Start of Material for this exercise

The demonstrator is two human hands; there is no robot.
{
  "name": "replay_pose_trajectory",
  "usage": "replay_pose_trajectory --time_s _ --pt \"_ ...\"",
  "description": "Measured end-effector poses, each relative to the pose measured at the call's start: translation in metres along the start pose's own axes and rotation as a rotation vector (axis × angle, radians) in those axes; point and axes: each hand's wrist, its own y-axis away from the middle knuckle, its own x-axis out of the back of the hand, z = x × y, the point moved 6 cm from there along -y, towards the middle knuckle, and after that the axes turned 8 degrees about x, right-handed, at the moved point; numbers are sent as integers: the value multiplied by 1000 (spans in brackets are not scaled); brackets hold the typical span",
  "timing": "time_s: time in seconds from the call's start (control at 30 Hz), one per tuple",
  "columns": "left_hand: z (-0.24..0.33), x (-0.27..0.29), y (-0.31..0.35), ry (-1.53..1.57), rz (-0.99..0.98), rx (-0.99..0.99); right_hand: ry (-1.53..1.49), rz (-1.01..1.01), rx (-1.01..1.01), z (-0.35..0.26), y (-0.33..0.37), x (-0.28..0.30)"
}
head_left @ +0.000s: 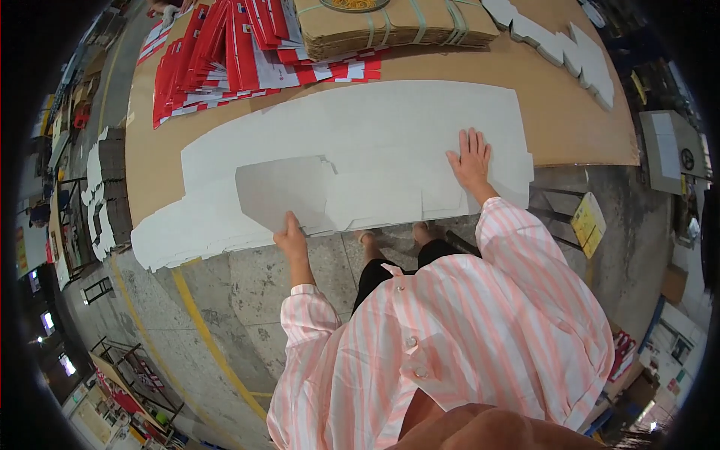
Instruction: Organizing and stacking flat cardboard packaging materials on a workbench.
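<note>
Large white die-cut cardboard sheets (pixel 375 124) lie in a layered spread along the near side of the table. A smaller greyish cardboard blank (pixel 279 191) rests over them at left of centre. My left hand (pixel 291 238) pinches its near edge, thumb on top and the other fingers hidden underneath. Flat on the white sheets at the right lies my right hand (pixel 472 161), its fingers stretched out and nothing in its grasp.
Red and white flattened packages (pixel 240 49) fan out at the far left of the brown tabletop (pixel 577 139). Beside them sits a strapped stack of brown cardboard (pixel 397 30) under a dish of rubber bands (pixel 354 3). White cut pieces (pixel 555 46) line the far right.
</note>
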Motion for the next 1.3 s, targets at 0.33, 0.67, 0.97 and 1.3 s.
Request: replay_pose_trajectory --time_s 0.33,0.67,0.97,1.3 --pt "-4 13 -18 691 -108 323 -5 -36 -18 3 1 -1" --pt "21 29 -25 -248 146 -223 -21 -12 -9 3 0 1" --pt "23 33 -30 -63 69 -169 -31 -18 -3 0 -1 3" --pt "15 35 -31 154 -56 6 -3 15 5 2 -1 1"
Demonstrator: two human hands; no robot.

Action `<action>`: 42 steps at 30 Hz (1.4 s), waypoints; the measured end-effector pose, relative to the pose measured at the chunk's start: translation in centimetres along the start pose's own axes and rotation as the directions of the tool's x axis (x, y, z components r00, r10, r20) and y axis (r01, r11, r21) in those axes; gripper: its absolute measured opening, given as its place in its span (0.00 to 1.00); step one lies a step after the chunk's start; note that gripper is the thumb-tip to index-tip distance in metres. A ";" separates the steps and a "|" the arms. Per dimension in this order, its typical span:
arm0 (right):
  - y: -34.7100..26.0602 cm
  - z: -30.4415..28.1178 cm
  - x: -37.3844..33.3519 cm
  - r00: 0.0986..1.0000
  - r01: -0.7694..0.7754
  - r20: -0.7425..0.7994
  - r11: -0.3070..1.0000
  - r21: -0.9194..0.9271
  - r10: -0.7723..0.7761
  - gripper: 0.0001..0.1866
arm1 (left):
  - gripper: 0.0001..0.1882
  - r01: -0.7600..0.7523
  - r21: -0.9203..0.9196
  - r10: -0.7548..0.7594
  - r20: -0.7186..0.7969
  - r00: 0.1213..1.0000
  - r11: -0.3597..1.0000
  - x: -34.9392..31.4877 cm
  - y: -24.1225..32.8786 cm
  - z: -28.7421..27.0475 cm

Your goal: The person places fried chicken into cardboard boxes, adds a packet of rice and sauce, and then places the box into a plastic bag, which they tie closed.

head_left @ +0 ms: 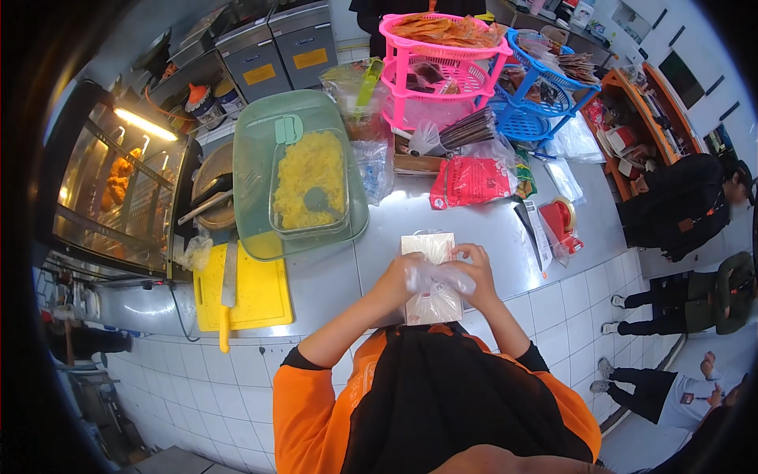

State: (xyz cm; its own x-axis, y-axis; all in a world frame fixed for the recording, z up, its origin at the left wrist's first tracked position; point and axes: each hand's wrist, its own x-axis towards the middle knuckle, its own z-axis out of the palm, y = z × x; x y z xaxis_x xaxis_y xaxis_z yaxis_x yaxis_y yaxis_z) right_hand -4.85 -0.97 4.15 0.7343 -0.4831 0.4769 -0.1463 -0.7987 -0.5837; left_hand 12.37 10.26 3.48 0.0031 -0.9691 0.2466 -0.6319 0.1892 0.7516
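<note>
At the near edge of the steel table, a small white box (431,310) stands in front of me. Crumpled clear plastic (437,278), like a thin bag or disposable glove, stretches across it between my hands. My left hand (396,277) is closed on the plastic's left end, beside the box. On the other side, my right hand (477,272) grips the right end, its index finger bent over the box's far right corner. My fingertips are partly covered by the plastic.
Left are a yellow cutting board (272,294) with a knife (229,288), a lit display cabinet (118,186) and a green tub (253,201) holding a container of yellow food (312,170). Beyond stand pink (446,55) and blue racks (525,122); right, a red tape dispenser (559,225). People stand farther right.
</note>
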 end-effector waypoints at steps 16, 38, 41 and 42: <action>-4.7 2.1 -1.7 0.881 -0.430 0.014 0.789 0.439 0.472 0.21 | 0.10 0.489 -0.711 -0.579 0.140 0.803 0.506 0.7 0.7 -1.2; -4.5 1.9 -0.8 0.882 -0.461 0.152 0.753 0.470 0.445 0.33 | 0.07 0.331 -0.744 -0.391 0.102 0.915 0.580 -0.2 -0.7 -0.5; -4.5 2.0 -0.8 0.870 -0.473 0.154 0.702 0.532 0.469 0.32 | 0.06 0.323 -0.741 -0.352 0.124 0.928 0.589 -0.4 -1.2 -0.3; -4.4 2.2 -1.0 0.870 -0.463 0.125 0.702 0.541 0.477 0.31 | 0.05 0.337 -0.711 -0.355 0.131 0.926 0.618 -0.4 -1.3 -0.3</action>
State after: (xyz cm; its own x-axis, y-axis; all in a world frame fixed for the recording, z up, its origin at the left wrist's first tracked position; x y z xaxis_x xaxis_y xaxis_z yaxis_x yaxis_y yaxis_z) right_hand -3.52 3.81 4.78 0.6517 -0.7566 0.0538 -0.0846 -0.1431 -0.9861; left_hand 13.41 10.49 2.56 0.1253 -0.9850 -0.1184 0.1615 -0.0975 0.9820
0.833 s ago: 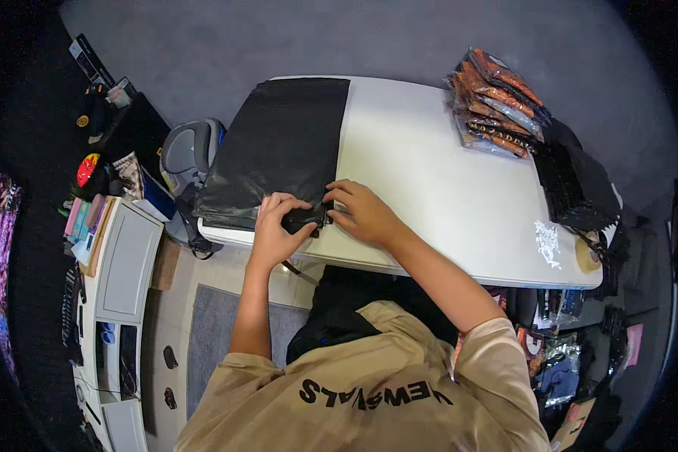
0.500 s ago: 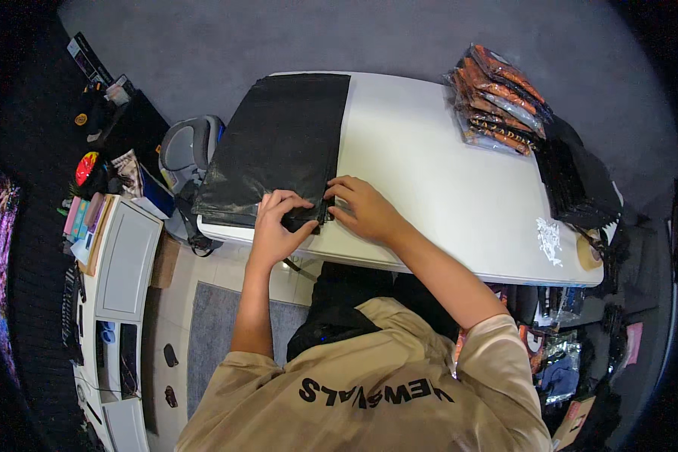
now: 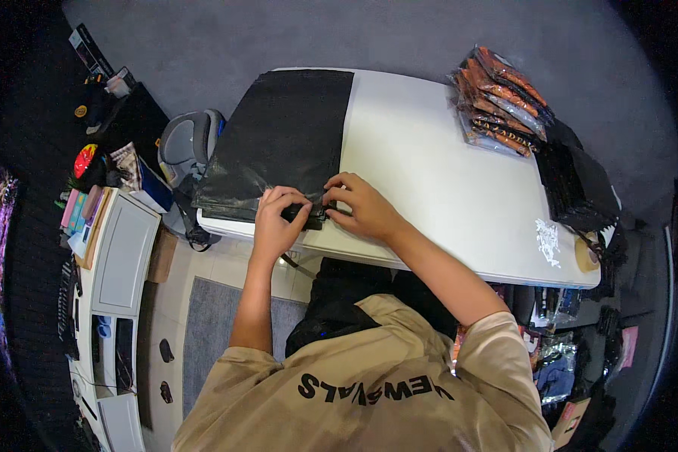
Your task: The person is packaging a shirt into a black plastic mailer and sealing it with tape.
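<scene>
A stack of flat black plastic bags (image 3: 286,128) covers the left part of the white table (image 3: 407,135). At the stack's near right corner, my left hand (image 3: 277,222) rests with bent fingers, thumb and forefinger pinched together over the top layer. My right hand (image 3: 365,209) is just to the right of it, its curled fingers and thumb closed about the stack's right edge near the same corner. Exactly how many layers the fingers hold is hidden.
Clear-wrapped orange and black packages (image 3: 501,102) are piled at the far right. Beside them lie folded black items (image 3: 580,188) and a roll of tape (image 3: 586,255). A grey chair (image 3: 188,147) stands left of the table, near a white cabinet (image 3: 120,256).
My left thumb has moved up to meet the forefinger, closing the gap between them. My right hand stays at the stack's edge, nearly unmoved. The whole view has shifted slightly.
</scene>
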Tool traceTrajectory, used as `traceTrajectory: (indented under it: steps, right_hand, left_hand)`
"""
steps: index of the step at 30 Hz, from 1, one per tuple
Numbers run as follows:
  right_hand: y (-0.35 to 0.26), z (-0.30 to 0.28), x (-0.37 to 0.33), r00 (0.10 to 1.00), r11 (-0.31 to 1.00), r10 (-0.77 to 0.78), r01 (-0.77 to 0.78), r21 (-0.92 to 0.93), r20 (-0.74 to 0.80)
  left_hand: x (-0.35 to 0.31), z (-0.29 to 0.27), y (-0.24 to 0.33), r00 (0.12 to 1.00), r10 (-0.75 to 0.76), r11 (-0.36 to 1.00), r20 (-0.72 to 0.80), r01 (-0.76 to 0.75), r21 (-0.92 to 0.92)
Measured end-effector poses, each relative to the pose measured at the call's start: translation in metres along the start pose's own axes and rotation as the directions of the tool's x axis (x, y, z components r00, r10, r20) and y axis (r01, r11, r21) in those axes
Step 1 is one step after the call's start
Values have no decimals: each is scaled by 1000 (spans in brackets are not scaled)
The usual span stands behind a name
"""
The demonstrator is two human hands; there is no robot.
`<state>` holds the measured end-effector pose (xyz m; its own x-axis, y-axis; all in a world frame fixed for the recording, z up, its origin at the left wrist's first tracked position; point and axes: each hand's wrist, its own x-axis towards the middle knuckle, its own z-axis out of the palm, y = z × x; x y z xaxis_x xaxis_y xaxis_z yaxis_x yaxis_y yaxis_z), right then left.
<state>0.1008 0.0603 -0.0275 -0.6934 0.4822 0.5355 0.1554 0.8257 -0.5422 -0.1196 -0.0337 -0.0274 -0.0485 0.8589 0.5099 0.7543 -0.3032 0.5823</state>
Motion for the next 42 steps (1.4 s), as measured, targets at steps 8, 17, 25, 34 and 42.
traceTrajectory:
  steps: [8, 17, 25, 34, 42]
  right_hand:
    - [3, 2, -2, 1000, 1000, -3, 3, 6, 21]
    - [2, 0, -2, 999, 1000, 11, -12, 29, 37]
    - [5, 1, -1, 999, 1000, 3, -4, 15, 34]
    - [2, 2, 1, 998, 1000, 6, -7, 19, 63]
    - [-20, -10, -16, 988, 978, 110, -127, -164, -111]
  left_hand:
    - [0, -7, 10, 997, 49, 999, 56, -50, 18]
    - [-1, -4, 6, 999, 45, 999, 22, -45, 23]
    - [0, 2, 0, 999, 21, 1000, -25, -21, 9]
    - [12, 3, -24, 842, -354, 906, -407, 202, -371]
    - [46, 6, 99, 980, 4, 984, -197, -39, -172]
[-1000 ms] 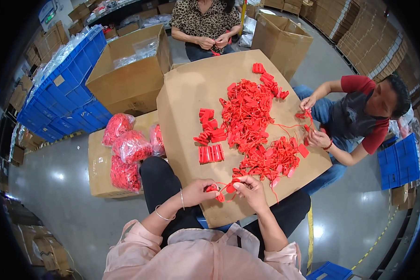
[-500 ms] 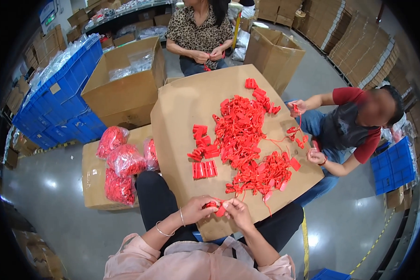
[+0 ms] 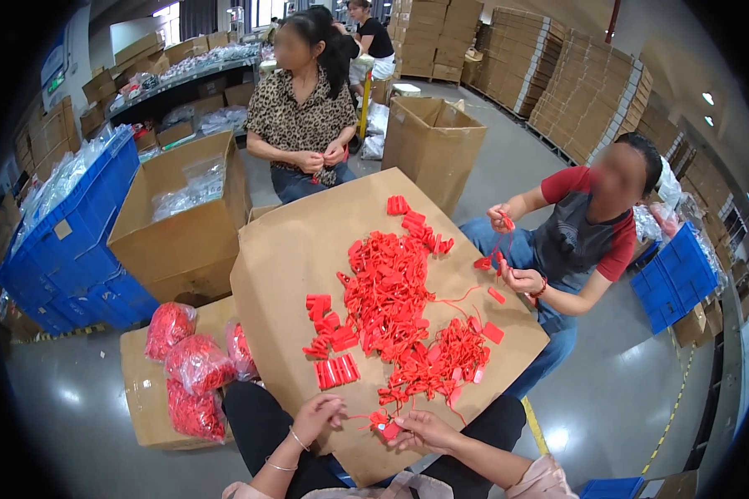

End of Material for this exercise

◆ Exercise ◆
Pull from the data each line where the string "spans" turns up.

◆ Your solution ◆
  "description": "Measured end-effector poses, each relative to the pose measured at the call's start: translation in metres along the start pose's own axes and rotation as a rotation vector (axis × angle, radians) in those axes; point and axes: each hand's wrist, its own y-axis away from the middle knuckle, its own x-axis out of the back of the hand, z = x × y, the point moved 6 cm from there along -y, towards the middle knuckle, and after that the axes turned 8 degrees about x, right-handed, at the moved point; numbers are sent as integers: the value multiplied by 1000 (spans in brackets are not scaled); brackets hold the typical span",
Values have no decimals: each is scaled by 1000 (spans in brackets are not scaled)

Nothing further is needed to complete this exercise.